-- Data listing follows --
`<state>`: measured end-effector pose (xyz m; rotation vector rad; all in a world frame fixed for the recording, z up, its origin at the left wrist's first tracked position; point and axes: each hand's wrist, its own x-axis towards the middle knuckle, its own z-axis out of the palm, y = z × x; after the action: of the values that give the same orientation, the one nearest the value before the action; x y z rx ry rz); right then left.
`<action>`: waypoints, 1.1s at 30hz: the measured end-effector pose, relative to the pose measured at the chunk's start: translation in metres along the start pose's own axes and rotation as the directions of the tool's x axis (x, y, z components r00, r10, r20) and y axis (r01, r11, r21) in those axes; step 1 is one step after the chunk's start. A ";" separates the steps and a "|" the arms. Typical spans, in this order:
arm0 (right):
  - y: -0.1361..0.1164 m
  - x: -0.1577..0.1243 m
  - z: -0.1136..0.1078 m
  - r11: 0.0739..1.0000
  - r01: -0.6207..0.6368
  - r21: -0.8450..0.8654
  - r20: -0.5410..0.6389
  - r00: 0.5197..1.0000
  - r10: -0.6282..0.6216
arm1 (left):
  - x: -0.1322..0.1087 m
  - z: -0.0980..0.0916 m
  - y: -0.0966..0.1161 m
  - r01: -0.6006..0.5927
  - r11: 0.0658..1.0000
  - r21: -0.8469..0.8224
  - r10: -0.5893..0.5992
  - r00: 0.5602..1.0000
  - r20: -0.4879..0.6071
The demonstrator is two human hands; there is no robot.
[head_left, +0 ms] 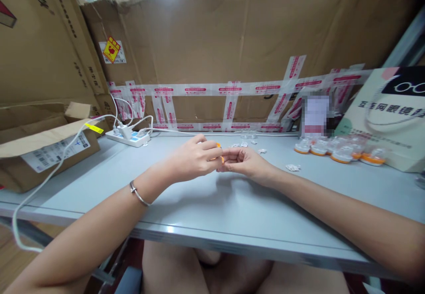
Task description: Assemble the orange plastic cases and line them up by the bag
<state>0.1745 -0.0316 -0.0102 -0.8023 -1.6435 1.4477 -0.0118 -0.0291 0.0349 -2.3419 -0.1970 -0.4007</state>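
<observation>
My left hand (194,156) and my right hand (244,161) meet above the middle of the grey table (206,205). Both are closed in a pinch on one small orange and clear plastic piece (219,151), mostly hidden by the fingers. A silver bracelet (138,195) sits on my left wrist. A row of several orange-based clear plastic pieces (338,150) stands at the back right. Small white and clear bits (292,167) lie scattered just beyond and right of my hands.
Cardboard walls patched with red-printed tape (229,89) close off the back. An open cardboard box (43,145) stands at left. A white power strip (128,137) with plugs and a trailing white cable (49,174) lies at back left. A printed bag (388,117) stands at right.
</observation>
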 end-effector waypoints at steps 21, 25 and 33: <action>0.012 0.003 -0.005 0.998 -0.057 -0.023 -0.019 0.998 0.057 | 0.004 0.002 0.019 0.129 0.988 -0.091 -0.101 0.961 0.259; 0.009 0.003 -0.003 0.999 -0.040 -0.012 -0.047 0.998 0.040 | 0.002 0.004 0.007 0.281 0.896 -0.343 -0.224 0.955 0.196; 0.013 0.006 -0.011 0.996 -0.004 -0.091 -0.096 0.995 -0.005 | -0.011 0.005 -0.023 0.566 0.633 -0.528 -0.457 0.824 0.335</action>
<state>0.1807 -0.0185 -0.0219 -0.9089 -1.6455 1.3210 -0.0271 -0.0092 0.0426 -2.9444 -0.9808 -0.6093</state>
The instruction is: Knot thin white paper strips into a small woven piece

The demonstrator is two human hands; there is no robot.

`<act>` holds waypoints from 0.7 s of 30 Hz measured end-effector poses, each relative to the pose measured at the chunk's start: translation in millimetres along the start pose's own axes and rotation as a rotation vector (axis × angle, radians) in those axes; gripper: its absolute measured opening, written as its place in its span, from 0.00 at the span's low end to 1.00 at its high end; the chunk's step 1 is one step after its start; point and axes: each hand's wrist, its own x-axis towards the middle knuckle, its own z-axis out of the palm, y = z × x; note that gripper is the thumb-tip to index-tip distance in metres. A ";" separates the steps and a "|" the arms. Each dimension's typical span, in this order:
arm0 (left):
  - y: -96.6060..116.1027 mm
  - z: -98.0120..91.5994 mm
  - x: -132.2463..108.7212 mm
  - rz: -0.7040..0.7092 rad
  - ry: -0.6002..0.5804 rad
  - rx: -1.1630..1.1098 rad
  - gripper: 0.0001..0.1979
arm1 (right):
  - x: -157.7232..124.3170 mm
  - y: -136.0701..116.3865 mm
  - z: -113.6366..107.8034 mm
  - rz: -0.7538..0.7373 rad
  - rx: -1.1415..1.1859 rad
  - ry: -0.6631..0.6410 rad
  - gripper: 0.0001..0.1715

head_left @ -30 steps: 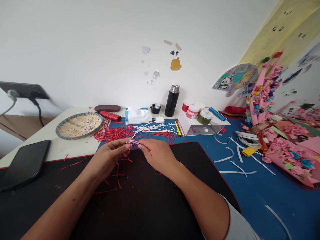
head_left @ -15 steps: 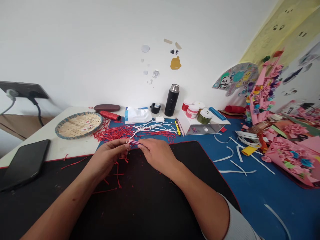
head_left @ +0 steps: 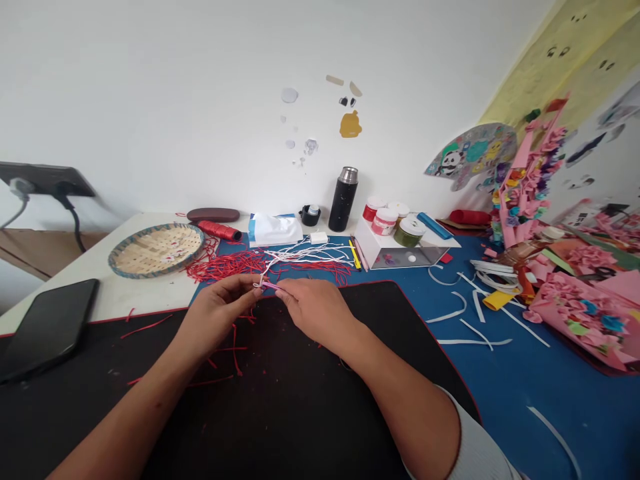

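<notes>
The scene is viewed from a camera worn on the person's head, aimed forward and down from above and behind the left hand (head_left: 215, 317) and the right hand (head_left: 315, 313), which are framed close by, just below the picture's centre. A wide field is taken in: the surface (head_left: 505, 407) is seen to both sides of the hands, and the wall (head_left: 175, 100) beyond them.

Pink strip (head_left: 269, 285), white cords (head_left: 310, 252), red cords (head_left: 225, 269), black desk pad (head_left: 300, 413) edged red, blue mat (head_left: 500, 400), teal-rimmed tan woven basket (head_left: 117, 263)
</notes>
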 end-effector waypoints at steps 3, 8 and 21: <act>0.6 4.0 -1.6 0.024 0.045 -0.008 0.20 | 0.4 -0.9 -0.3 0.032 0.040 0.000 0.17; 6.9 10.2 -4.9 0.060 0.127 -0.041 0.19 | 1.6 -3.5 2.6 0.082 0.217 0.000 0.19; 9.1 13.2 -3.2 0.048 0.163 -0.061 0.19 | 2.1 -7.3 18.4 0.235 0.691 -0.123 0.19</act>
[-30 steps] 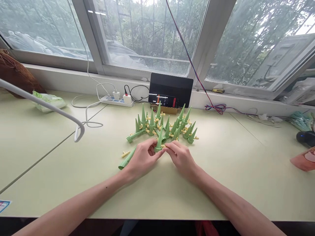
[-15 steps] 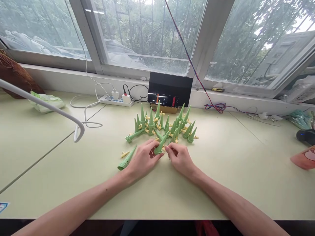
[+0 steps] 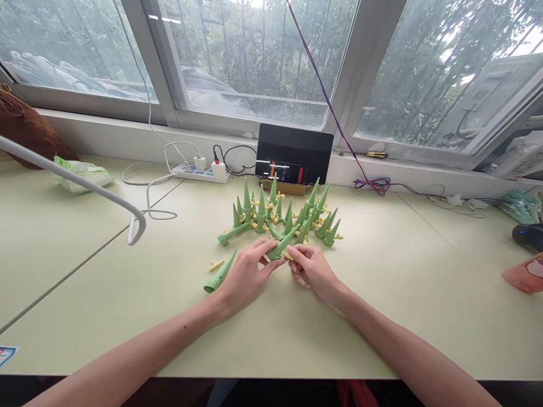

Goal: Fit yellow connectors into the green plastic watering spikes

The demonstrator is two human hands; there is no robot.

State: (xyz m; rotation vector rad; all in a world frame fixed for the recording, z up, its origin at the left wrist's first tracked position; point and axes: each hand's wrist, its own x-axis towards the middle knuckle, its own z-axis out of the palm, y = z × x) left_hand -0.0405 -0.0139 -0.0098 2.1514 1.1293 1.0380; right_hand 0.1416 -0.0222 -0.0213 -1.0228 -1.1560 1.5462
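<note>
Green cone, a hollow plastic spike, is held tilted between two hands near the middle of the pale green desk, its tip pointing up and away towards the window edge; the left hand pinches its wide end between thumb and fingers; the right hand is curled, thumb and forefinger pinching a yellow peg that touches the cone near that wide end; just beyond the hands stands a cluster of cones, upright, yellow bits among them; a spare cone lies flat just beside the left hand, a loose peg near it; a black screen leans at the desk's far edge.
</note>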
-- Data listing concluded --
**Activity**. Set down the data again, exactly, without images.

**Your response**.
`<state>`: measured end-effector pose (xyz m; rotation vector rad; all in a world frame fixed for the recording, z up, its origin at the left wrist's first tracked position; point and axes: each hand's wrist, its own x-axis towards the middle knuckle, its own z-axis out of the palm, y = z × x; after the action: of the values that give the same orientation, the one nearest the value before the action; x y z rx ry rz); right then left.
`<action>`: waypoints, 1.1s at 30hz: the measured end-effector pose, relative to the pose measured at the chunk's start: translation in metres along the start pose's own axes and rotation as the directions of the tool's x axis (x, y, z components r00, r10, r20) and y axis (r01, r11, r21) in those axes; step 1 is one step after the chunk's start. A ";" separates the steps and a "|" the arms. Typical spans, in this order:
arm0 (right):
  - y: -0.1361..0.1164 m
  - x: -0.1577..0.1243 m
  - z: -0.1136..0.1078 m
  - r11: 0.0739..1.0000
  - r01: -0.6207..0.6368
  - r21: -0.8450..0.8654
  - r20: -0.5410..0.6389
  - r00: 0.5197..1.0000
  - r10: -0.6282..0.6216
arm1 (left):
  - x: -0.1322..0.1087 m
  - z: -0.0980..0.0916 m
  - y: -0.0966..0.1161 m
  - r01: -0.6006..0.5927
  - r11: 0.0658..1.0000
  - r21: -0.8469..0.8224
  - r10: -0.5893..0.5992
  - r00: 0.5602..1.0000
  - r20: -0.4879..0.6071
The demonstrator is two human hands; there is no robot.
[head_left, +0 ms] 
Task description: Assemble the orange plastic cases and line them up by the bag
<state>0.1745 -0.0316 -0.0102 -0.8023 -1.6435 1.4477 -0.0118 -0.0291 0.0349 -2.3419 -0.1970 -0.4007</state>
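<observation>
My left hand (194,156) and my right hand (244,161) meet above the middle of the grey table (206,205). Both are closed in a pinch on one small orange and clear plastic piece (219,151), mostly hidden by the fingers. A silver bracelet (138,195) sits on my left wrist. A row of several orange-based clear plastic pieces (338,150) stands at the back right. Small white and clear bits (292,167) lie scattered just beyond and right of my hands.
Cardboard walls patched with red-printed tape (229,89) close off the back. An open cardboard box (43,145) stands at left. A white power strip (128,137) with plugs and a trailing white cable (49,174) lies at back left. A printed bag (388,117) stands at right.
</observation>
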 end-effector waypoints at steps 21, 25 and 33: <action>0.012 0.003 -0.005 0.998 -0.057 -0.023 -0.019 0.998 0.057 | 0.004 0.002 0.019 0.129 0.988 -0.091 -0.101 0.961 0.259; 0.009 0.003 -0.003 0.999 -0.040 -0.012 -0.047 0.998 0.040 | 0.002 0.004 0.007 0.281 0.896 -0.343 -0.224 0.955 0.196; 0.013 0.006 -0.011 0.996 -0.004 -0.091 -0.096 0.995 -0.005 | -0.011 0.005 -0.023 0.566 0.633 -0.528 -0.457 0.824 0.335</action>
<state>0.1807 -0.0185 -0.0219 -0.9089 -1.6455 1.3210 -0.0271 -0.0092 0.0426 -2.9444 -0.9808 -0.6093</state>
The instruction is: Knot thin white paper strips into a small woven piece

The demonstrator is two human hands; there is no robot.

`<act>` holds waypoints from 0.7 s of 30 Hz measured end-effector poses, each relative to the pose measured at the chunk's start: translation in millimetres along the start pose's own axes and rotation as a rotation vector (axis × angle, radians) in those axes; gripper: its absolute measured opening, written as its place in its span, from 0.00 at the span's low end to 1.00 at its high end; the chunk's step 1 is one step after its start; point and axes: each hand's wrist, its own x-axis towards the middle knuckle, its own z-axis out of the palm, y = z × x; note that gripper is the thumb-tip to index-tip distance in metres. A ";" separates the steps and a "|" the arms. Each dimension's typical span, in this order:
arm0 (left):
  - y: -96.6060..116.1027 mm
  - z: -98.0120..91.5994 mm
  - x: -132.2463..108.7212 mm
  - rz: -0.7040..0.7092 rad
  - ry: -0.6002..0.5804 rad
  - rx: -1.1630..1.1098 rad
  - gripper: 0.0001..0.1979
arm1 (right):
  - x: -157.7232..124.3170 mm
  - y: -136.0701..116.3865 mm
  - z: -113.6366..107.8034 mm
  - rz: -0.7538..0.7373 rad
  - rx: -1.1415..1.1859 rad
  - ry: -0.6631..0.6410 rad
  - gripper: 0.0001..0.1715

head_left @ -30 steps: 
head_left @ -15 steps: 
head_left @ +0 steps: 

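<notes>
The scene is viewed from a camera worn on the person's head, aimed forward and down from above and behind the left hand (head_left: 215, 317) and the right hand (head_left: 315, 313), which are framed close by, just below the picture's centre. A wide field is taken in: the surface (head_left: 505, 407) is seen to both sides of the hands, and the wall (head_left: 175, 100) beyond them.

Pink strip (head_left: 269, 285), white cords (head_left: 310, 252), red cords (head_left: 225, 269), black desk pad (head_left: 300, 413) edged red, blue mat (head_left: 500, 400), teal-rimmed tan woven basket (head_left: 117, 263)
</notes>
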 end-effector waypoints at steps 3, 8 and 21: <act>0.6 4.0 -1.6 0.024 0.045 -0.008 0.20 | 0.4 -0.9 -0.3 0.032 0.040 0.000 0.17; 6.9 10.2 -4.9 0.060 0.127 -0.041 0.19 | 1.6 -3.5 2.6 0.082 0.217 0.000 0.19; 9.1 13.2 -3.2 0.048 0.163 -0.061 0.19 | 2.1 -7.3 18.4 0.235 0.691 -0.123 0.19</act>
[-30 steps] 
[-15 steps] 
[+0 steps] 

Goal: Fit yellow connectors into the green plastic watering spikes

The demonstrator is two human hands; there is no robot.

State: (xyz m; rotation vector rad; all in a world frame fixed for the recording, z up, its origin at the left wrist's first tracked position; point and axes: each hand's wrist, its own x-axis towards the middle knuckle, its own z-axis out of the palm, y = z × x) left_hand -0.0405 -0.0139 -0.0098 2.1514 1.1293 1.0380; right_hand 0.1416 -0.0222 -0.0213 -1.0228 -1.1560 1.5462
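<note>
Green cone, a hollow plastic spike, is held tilted between two hands near the middle of the pale green desk, its tip pointing up and away towards the window edge; the left hand pinches its wide end between thumb and fingers; the right hand is curled, thumb and forefinger pinching a yellow peg that touches the cone near that wide end; just beyond the hands stands a cluster of cones, upright, yellow bits among them; a spare cone lies flat just beside the left hand, a loose peg near it; a black screen leans at the desk's far edge.
</note>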

No more is needed for this answer.